Scan the listing below. Copy each line that contains "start".

[Opening RAW DATA section]

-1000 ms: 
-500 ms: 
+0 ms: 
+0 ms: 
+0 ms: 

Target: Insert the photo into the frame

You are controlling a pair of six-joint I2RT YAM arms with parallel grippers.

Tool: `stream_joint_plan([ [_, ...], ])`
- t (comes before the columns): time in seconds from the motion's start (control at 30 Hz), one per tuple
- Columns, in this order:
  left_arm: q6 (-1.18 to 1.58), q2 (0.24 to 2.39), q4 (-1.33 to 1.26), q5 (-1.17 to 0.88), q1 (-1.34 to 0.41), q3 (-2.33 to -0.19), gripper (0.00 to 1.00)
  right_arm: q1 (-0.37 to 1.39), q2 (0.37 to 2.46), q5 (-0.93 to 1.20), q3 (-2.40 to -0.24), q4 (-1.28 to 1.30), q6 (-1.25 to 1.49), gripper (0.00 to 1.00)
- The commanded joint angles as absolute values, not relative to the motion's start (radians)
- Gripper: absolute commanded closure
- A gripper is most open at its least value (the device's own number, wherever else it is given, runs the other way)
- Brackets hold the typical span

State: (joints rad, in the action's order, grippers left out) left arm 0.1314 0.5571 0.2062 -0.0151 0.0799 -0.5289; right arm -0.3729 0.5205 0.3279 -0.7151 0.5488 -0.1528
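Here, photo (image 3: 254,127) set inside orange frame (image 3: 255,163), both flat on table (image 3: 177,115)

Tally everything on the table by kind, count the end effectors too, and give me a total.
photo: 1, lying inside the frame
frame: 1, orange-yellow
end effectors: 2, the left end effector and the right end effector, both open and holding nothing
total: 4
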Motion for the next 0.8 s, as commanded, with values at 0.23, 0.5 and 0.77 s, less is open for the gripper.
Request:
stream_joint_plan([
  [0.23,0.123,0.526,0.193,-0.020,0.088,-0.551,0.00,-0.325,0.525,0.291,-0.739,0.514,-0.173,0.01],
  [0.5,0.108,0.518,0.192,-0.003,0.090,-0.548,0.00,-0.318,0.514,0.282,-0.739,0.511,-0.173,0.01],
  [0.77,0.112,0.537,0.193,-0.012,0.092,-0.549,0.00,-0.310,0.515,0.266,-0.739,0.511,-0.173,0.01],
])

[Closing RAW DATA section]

EXERCISE RESPONSE:
- t (comes before the columns): time in seconds from the motion's start (control at 30 Hz), one per tuple
- The commanded joint angles as absolute values, not relative to the motion's start (radians)

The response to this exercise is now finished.